- Court: Southern Military District Court, Rostov-on-Don
- Decided: 8 November 2023
- Verdict: Guilty on all counts
- Charge: War crimes Murder; Cruel treatment of civilians; ; Forcible seizure of power; Undergoing training for the purpose of carrying out terrorist activities;

Court membership
- Judge sitting: Vyacheslav Korsakov

= Trial of Anton Cherednik =

2023 trial of a Ukrainian serviceman

The trial of Anton Cherednik was held in the Russian city of Rostov-on-Don from April until November 2023. Taking place during the Russian invasion of Ukraine, it was the first war crimes trial of the conflict to be held by Russia. Cherednik, a member of the Ukrainian Marine Corps, was accused of murdering a civilian he suspected of being a Russian spy, taking part in terrorist activities and attempting to "forcibly seize power" in the Donetsk People's Republic. Cherednik pleaded guilty to murder on 4 April but denied the other charges. He was found guilty on all counts and sentenced to nineteen years' imprisonment.

==Background==
The Ukrainian city of Mariupol was besieged by Russian forces during the early stages of the war, and by March 2022 the city had been completely encircled. Anton Cherednik was a sergeant in the 36th Separate Marine Brigade who was stationed in Mariupol during the siege. He was born in the city of Dnipro, and at the time of his trial he was 44 years old.
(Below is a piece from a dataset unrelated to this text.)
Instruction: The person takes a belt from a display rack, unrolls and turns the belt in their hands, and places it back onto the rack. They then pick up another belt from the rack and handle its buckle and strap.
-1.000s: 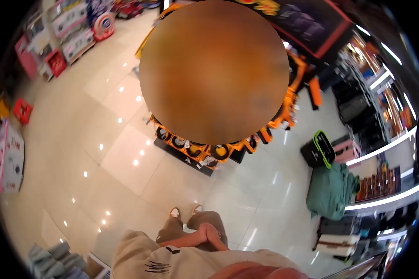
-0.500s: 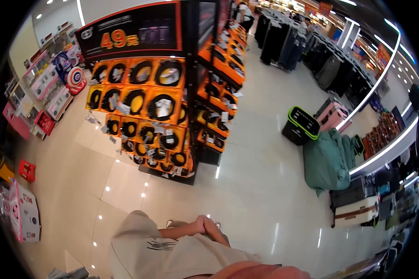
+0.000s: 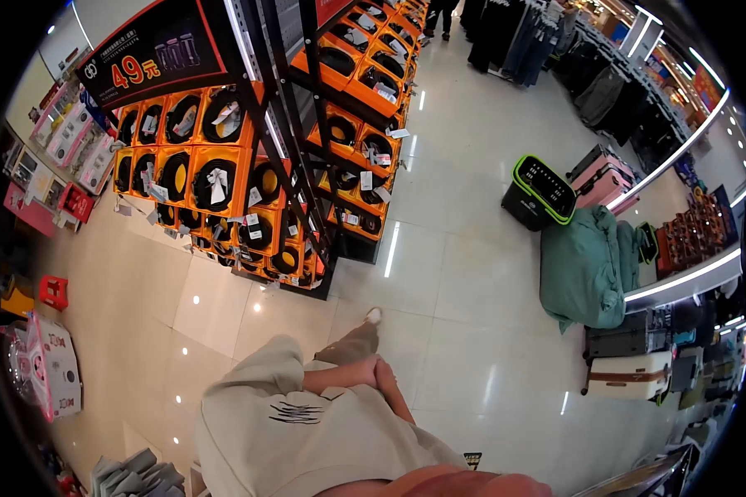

On 27 March, Cherednik and another soldier were patrolling in the Mirny area of Mariupol when they encountered and stopped two civilians, Oleksandr Piskunov and Sergei Potseluev. Cherednik allegedly fired several rounds from his machine gun at the civilians, forced them to lie on the ground and struck one of them with his weapon. The following events are disputed. According to Potseluev, Cherednik ordered the two men to pronounce the Ukrainian word "palyanitsa" (a shibboleth test sometimes used by the Ukrainian military to identify enemy infiltrators), and when Piskunov was unable to answer correctly, Cherednik shot him. Cherednik initially admitted to this version, which was the version presented by the prosecutor, but later changed his story and claimed that he fired because Piskunov made a sudden gesture and he had believed that Piskunov had a gun. Sergei Potseluev was able to answer correctly and the soldiers released him; he returned hours later to bury Piskunov's body. The body was later recovered by Russian authorities, who performed an autopsy and determined that Piskunov had been shot in the back.

Cherednik was captured by soldiers of the Donetsk People's Republic in April 2022. In a video recorded by Russian investigators on 6 April, he admitted that he murdered a civilian in Mariupol.

==Proceedings==
Cherednik was charged with war crimes on 13 April 2022. Initially he was scheduled to be tried under the laws of the DPR, but following Russia's annexation of Donetsk in September 2022 his case was reclassified to conform with the Criminal Code of Russia. Under the new indictment, Cherednik was accused of murder, mistreating civilians, forcible seizure of power and training in terrorist activities. The terrorism charges related to his training with the Ukrainian Armed Forces, which Russia considers a terrorist organisation. He was the first Ukrainian soldier to be charged with war crimes during the invasion.

While in pretrial detention, Cherednik was denied access to his family and independent legal representation. The court appointed a lawyer named Vladimir Bakulov to defend him.

At the start of his trial on 4 April 2023, Cherednik pleaded "partly guilty" to the charges, and Bakulov requested a meeting with the judge to explain his client's situation. It later emerged that he had pleaded guilty to Piskunov's murder but still denied the other charges.

The prosecution called eleven witnesses, but only six testified: the soldier who had accompanied Cherednik, Sergei Potseluev, two of Piskunov's relatives, and two local residents who claimed to have witnessed the murder. It was claimed that Cherednik had been motivated by ethnic hatred of Russians, considered an aggravating circumstance that would allow Cherednik to receive a greater sentence. The defence denied this and asked the court to take into account the fact that Cherednik had pleaded guilty and assisted the investigation.

On 8 November 2023, the Southern Military District Court convicted Cherednik on all counts and sentenced him to imprisonment for nineteen years, a sentence even greater than what the prosecution had requested. Cherednik was told he would serve the first three years at a Russian prison and the remainder in a maximum security penal colony. Cherednik's lawyer said his client would appeal the sentence.

Anton Baydrakov, the soldier who had accompanied Cherednik the day of the incident and provided testimony against him, was himself convicted of war crimes in December 2023.